■ Activity ■
Would you reproduce exactly the lines below from the one holding "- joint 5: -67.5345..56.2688" through the one holding "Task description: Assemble", inclusive, and no others?

*** Opening Source information ***

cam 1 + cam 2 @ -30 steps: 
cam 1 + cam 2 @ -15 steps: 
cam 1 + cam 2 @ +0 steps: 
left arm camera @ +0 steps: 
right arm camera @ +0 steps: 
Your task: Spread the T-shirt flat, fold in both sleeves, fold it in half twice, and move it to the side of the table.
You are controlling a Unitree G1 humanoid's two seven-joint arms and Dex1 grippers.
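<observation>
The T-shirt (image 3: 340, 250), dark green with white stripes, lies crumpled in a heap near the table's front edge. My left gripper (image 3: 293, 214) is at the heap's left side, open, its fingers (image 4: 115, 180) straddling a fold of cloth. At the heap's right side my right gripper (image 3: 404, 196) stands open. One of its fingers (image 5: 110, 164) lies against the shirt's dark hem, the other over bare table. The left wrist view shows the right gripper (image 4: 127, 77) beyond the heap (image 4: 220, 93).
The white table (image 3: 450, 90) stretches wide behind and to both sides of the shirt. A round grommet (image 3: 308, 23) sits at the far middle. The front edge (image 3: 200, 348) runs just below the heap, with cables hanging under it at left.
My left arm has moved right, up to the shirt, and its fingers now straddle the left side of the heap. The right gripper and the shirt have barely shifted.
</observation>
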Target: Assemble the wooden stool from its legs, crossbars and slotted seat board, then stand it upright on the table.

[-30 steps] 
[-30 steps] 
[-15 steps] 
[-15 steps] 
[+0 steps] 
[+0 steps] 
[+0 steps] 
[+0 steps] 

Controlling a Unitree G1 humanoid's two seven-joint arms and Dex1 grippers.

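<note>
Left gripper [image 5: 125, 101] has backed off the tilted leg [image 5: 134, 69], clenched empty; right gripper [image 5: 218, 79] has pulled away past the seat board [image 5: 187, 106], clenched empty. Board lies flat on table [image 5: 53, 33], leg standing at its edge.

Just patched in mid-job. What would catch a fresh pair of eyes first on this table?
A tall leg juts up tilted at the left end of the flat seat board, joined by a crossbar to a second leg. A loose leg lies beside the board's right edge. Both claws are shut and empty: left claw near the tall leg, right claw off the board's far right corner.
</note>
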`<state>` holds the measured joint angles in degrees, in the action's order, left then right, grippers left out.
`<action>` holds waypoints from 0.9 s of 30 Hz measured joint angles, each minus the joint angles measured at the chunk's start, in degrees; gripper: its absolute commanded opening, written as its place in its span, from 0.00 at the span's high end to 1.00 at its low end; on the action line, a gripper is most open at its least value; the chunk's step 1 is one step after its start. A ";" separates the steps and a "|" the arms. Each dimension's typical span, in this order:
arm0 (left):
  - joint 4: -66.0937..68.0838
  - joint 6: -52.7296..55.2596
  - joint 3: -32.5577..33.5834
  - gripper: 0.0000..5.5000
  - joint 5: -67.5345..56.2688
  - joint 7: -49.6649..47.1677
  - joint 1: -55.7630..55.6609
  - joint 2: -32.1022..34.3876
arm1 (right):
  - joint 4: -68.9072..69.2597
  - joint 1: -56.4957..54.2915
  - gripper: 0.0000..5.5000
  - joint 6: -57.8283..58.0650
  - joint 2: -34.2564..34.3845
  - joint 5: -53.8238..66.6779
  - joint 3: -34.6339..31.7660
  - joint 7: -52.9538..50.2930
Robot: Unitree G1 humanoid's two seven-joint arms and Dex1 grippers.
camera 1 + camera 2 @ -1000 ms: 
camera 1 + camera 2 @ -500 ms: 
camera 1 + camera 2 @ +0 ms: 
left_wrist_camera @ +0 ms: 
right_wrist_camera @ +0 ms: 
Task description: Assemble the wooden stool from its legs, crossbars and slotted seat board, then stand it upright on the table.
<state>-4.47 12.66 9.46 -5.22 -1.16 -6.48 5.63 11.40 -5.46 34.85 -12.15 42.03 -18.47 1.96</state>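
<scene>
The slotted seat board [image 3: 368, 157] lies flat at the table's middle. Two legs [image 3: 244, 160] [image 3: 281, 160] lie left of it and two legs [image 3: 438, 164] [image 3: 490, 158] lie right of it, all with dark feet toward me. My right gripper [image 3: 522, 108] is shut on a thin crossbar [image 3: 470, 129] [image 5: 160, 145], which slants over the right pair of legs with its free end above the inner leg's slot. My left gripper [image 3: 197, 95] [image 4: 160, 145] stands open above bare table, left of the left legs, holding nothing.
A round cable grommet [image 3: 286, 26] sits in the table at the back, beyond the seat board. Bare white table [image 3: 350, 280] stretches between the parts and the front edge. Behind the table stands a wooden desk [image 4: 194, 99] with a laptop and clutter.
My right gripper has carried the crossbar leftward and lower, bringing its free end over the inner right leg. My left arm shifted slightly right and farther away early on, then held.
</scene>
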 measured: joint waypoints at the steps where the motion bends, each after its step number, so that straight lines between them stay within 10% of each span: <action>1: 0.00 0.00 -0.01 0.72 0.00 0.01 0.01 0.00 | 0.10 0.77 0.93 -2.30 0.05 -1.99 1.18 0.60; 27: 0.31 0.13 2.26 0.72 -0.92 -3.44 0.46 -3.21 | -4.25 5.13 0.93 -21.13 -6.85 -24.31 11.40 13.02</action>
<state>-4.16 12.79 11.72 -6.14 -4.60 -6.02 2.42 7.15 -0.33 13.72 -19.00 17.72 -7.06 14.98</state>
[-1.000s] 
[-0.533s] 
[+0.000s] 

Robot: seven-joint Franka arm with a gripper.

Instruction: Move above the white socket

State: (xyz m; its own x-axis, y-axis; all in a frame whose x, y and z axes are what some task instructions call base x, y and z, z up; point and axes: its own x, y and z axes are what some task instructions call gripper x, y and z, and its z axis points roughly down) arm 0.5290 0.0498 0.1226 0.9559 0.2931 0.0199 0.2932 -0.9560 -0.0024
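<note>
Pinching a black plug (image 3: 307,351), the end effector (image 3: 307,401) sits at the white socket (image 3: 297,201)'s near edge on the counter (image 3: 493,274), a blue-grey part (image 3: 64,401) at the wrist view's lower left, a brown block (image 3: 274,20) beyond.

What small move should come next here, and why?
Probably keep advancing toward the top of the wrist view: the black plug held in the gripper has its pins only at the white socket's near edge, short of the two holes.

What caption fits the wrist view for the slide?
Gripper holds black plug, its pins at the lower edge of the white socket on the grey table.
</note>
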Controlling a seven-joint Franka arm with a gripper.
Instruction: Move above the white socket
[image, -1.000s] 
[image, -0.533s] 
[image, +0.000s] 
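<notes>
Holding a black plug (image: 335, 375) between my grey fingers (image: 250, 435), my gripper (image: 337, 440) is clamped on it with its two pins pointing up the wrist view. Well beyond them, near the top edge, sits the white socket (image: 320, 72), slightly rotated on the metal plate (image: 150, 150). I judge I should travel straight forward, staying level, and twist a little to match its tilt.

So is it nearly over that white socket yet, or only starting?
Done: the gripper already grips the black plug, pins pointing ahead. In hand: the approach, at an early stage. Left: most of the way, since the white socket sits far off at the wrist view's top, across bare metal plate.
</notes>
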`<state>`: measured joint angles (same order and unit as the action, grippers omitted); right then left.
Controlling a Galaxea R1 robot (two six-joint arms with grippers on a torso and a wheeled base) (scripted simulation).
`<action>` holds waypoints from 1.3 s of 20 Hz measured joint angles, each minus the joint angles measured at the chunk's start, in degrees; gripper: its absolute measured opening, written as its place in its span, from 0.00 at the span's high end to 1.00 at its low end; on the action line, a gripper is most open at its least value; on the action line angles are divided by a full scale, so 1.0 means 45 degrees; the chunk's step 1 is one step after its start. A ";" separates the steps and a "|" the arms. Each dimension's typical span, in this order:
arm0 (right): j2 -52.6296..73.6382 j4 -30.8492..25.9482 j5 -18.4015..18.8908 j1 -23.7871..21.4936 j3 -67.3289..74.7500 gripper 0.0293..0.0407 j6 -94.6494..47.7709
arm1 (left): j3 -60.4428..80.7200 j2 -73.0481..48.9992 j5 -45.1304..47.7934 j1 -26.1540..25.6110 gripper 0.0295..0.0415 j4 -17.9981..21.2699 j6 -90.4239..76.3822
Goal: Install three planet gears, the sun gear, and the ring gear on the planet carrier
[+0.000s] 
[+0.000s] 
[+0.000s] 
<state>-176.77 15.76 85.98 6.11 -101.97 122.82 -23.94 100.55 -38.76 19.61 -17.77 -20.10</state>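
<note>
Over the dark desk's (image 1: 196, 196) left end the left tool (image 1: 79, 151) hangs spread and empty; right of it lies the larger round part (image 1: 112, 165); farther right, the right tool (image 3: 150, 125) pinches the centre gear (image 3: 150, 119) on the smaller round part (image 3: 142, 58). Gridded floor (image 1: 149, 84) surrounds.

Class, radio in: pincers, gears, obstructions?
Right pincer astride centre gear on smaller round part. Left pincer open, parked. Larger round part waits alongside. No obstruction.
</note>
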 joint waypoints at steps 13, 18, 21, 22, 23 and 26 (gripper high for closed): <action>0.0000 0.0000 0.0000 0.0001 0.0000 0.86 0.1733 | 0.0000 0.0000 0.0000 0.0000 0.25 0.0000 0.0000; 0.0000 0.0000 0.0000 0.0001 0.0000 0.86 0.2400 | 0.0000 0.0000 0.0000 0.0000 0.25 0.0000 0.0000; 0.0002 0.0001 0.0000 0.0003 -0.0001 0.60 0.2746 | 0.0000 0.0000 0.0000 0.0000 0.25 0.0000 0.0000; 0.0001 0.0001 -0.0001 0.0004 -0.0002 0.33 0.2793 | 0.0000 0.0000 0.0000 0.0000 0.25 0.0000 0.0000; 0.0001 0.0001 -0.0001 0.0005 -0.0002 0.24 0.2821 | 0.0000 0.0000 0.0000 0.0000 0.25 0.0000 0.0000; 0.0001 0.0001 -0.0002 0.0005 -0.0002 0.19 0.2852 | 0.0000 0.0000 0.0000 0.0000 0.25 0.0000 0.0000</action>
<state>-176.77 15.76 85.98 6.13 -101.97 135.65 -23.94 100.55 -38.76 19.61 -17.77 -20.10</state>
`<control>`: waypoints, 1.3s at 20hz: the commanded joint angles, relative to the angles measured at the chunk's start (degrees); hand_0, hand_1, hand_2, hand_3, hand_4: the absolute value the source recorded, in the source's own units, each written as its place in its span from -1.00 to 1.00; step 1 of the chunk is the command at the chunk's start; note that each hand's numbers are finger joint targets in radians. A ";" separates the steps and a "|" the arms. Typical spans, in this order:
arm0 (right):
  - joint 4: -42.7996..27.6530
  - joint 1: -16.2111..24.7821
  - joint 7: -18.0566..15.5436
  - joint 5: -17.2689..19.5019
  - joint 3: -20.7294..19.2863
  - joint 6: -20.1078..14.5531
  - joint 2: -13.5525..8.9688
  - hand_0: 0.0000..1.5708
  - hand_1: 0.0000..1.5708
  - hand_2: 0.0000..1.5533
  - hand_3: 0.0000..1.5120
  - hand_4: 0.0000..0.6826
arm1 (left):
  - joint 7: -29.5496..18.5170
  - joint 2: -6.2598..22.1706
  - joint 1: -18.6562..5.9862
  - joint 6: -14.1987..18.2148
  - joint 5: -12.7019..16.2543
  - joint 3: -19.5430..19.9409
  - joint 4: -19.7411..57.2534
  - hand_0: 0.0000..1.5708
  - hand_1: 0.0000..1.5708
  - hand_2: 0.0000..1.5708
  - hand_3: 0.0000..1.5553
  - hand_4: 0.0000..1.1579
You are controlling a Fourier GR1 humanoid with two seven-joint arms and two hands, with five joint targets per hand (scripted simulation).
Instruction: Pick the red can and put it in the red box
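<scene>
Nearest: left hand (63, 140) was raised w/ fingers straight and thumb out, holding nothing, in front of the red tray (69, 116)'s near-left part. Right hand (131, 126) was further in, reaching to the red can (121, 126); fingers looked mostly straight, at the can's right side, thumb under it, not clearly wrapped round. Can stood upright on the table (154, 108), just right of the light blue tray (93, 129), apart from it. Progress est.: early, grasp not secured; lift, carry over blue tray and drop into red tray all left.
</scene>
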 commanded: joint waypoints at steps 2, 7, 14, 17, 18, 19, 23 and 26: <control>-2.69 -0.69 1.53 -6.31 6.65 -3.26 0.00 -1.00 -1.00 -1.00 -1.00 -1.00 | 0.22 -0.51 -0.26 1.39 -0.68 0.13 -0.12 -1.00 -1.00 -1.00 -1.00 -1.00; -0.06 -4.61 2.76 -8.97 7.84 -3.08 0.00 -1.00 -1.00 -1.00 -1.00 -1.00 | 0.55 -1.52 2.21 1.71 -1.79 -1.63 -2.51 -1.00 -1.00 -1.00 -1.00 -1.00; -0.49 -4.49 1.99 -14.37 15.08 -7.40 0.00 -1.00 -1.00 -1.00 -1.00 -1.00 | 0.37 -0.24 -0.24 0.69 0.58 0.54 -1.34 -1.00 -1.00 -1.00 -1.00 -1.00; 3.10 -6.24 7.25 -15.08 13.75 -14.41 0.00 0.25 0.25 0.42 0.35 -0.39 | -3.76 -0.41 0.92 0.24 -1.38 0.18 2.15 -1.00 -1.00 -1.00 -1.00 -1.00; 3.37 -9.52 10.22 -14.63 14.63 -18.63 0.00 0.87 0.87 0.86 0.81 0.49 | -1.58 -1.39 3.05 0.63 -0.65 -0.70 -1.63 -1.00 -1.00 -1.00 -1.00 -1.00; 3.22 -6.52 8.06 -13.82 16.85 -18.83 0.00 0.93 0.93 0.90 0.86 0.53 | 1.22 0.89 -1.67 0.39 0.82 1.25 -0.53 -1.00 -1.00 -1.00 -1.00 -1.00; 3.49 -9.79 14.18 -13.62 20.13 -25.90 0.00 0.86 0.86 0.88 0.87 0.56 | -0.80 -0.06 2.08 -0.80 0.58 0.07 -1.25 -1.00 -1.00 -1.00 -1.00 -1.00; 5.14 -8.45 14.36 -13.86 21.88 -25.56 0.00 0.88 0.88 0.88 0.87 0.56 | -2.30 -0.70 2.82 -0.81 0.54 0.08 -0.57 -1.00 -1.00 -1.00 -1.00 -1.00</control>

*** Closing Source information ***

■ Answer section ■
  - joint 5: -67.5345..56.2688
  - joint 7: -49.6649..47.1677
  - joint 1: -55.7630..55.6609
  - joint 2: -32.1022..34.3876
arm1 (right):
  - joint 4: -68.9072..69.2597
  - joint 1: -56.4957..54.2915
  - gripper: 0.0000..5.5000
  - joint 6: -57.8283..58.0650
  - joint 2: -34.2564..34.3845
  - joint 5: -53.8238..66.6779
  - joint 3: -34.6339..31.7660
  - joint 7: -52.9538..50.2930
Robot: Unitree G1 humanoid's two seven-joint arms and Dex1 grippers.
camera 1 + camera 2 @ -1000 ms: 
camera 1 + camera 2 @ -500 ms: 
camera 1 + camera 2 @ +0 ms: 
left_wrist_camera @ +0 ms: 
right_wrist_camera @ +0 ms: 
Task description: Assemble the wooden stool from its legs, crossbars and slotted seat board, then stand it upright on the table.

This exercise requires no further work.